Die Schädigung kann auch psychischer Natur sein.[781]

 

Rz. 1246

Ansprüche können auch vergleichbar der Schockschadenrechtsprechung bestehen.[782] Eine Anlehnung an die Rechtsprechung der Zivilgerichte ist darin begründet, dass die Ansprüche nach dem OEG wirtschaftlich betrachtet eine Art Ausfallbürgschaft des Staates für die oft nicht durchsetzbaren Ersatzforderungen der Opfer darstellt.[783] Maßgebliches Kriterium für den erforderlichen engen Zusammenhang zwischen der das Primäropfer betreffenden Gewalttat und den psychischen Auswirkungen beim Sekundäropfer ist die zeitliche und örtliche Nähe zum primär schädigenden Ereignis und/oder die personale Nähe zum Primäropfer.[784]

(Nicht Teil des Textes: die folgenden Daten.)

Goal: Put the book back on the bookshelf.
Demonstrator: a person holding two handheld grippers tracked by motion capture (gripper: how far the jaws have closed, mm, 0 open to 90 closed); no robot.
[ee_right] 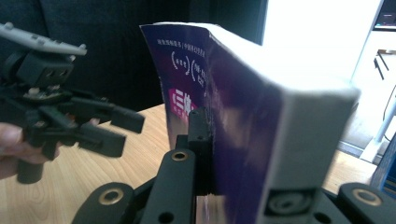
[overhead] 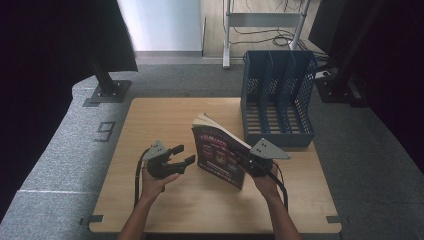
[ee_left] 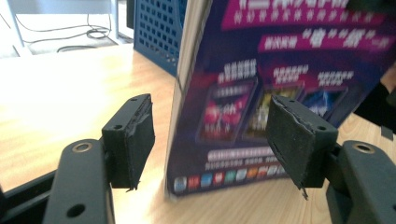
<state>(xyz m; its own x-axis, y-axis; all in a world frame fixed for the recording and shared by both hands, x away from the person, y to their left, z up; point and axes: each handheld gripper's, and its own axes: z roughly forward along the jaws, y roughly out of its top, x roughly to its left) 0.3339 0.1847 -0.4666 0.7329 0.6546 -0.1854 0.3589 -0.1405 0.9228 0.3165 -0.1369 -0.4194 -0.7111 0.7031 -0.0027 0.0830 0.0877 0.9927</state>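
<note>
A "9" is marked on the grey floor [overhead: 105, 131]; the book's [overhead: 220, 155] cover print is unreadable.

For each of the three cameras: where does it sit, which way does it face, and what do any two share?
High view: above the person's side, looking forward and down on the table; both forearms, left gripper and right gripper show.
Left gripper view: rides the left gripper, open jaws facing the book.
Right gripper view: rides the right gripper, shut on the book.
All share the book; the blue file rack shows in the high and left gripper views.

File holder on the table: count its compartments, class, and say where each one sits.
3. The blue file holder at the table's far right has left, middle and right slots side by side; all look empty, though their floors are partly hidden.
</note>
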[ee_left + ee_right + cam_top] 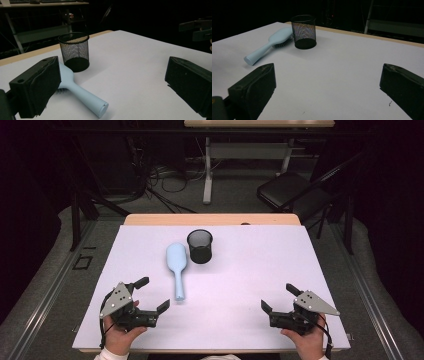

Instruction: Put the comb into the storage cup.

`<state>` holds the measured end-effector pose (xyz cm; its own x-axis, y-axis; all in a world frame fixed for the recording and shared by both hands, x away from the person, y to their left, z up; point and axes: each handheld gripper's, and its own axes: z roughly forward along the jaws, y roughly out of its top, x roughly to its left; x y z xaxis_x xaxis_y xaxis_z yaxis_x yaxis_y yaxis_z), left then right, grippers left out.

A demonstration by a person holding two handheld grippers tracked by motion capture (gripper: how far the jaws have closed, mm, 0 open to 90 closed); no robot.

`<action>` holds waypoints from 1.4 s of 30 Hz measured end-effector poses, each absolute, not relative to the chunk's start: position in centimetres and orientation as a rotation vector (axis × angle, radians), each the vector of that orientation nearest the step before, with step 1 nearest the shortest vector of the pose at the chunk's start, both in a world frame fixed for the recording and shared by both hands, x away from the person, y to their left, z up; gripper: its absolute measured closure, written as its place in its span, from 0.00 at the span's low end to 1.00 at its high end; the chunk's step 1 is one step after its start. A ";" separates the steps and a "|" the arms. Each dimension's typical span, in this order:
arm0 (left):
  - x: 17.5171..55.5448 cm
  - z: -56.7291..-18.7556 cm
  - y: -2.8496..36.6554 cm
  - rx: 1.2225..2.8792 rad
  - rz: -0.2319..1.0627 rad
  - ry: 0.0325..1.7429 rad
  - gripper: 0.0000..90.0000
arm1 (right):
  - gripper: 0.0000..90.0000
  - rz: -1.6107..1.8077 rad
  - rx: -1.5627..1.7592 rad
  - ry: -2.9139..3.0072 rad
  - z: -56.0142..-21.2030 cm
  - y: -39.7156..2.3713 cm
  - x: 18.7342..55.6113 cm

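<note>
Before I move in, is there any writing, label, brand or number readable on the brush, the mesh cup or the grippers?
None readable in any view.
Light blue hairbrush: plain back and handle, no brand or mark.
Black mesh cup: no label.
Left hand-held gripper and right hand-held gripper: grey plates show only small holes, no text.
White table cover: blank.

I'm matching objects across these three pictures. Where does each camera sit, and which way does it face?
High view: above the person's side, looking forward and down at the table; both hands, left hand-held gripper, right hand-held gripper.
Left gripper view: rides it, faces the hairbrush; own jaws.
Right gripper view: rides it, faces the mesh cup; own jaws.
All share hairbrush and cup.
</note>
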<state>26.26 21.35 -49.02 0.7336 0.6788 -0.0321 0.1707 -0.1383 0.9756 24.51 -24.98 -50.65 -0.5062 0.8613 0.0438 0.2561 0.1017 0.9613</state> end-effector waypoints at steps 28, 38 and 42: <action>29.2 -48.8 19.3 1.715 0.438 0.761 0.04 | 0.05 1.392 1.122 1.826 -50.9 -25.3 24.3; 31.6 -48.4 18.5 1.731 0.425 0.837 0.17 | 0.08 1.378 1.147 1.820 -51.1 -25.4 24.9; 32.1 -48.0 18.3 1.721 0.440 0.860 0.23 | 0.09 1.375 1.149 1.825 -51.2 -25.2 25.3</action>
<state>32.08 18.34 -48.03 0.6667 0.7338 -0.1306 0.3239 -0.1274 0.9375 25.26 -25.17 -51.20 -0.4642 0.8843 0.0493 0.2915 0.1000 0.9513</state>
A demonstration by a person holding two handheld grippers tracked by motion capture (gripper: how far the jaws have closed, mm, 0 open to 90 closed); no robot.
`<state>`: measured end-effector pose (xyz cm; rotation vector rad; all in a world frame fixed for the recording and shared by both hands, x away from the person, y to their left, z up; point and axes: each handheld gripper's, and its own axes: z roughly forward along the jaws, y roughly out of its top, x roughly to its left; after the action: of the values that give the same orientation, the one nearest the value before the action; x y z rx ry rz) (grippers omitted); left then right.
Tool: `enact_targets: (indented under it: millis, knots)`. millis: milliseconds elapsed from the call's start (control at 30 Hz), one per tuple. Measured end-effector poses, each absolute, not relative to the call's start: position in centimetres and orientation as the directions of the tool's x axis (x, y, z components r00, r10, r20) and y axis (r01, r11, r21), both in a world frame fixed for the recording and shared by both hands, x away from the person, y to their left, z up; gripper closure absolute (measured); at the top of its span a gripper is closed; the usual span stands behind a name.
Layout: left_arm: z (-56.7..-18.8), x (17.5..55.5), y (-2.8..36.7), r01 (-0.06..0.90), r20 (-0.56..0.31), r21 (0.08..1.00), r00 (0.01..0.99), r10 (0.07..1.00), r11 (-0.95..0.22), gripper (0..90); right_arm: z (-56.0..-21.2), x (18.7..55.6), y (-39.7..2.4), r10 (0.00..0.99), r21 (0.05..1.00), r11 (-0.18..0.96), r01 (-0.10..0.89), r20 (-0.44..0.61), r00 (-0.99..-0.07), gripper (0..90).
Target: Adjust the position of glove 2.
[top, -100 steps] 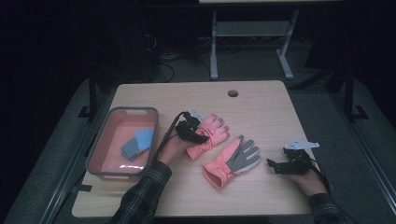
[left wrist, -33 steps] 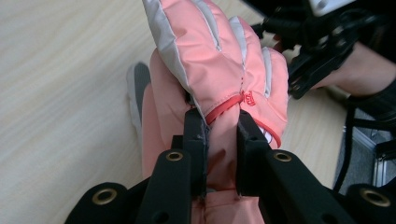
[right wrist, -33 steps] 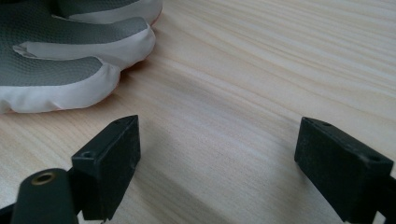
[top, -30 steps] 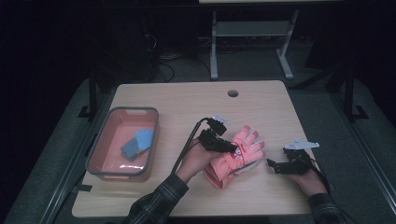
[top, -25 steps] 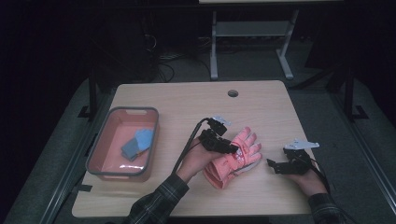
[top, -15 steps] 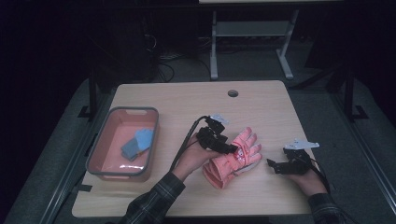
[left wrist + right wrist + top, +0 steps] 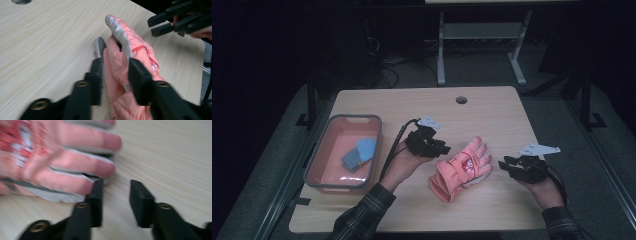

[781] BSG v. 8.8.2001 – B 9 VG 1/00 R – BSGE 88, 240 = Breith 2002, 186 = NJW-RR 2002, 957 = USK 2001–128 (nachgehend Hess LSG v. 23.2.2006 – L 8/5 VG 1328/01 –, dass letztlich nur für einen kurzen Zeitraum einen Anspruch der Hinterbliebenen bejahte).
[782] BSG v. 8.8.2001 – B 9 VG 1/00 R – BSGE 88, 240 = Breith 2002, 186 = NJW-RR 2002, 957 = USK 2001–128.
[783] BSG v. 8.8.2001 – B 9 VG 1/00 R – BSGE 88, 240 = Breith 2002, 186 = NJW-RR 2002, 957 = USK 2001–128 (nachgehend Hess LSG v. 23.2.2006 – L 8/5 VG 1328/01 –) unter Hinweis auf BT-Drucks 7/4614, S. 3 f.
[784] BSG v. 12.6.2003 – B 9 VG 1/02 R – BSGE 91, 107 = NJW 2004, 1477 = NZV 2005, 318 (nur Ls.) (Dass der Schock erst nach einer Latenzzeit von 5 Monaten als Gesundheitsstörung manifest in Erscheinung trat, schloss den Leistungsanspruch konkret nicht aus).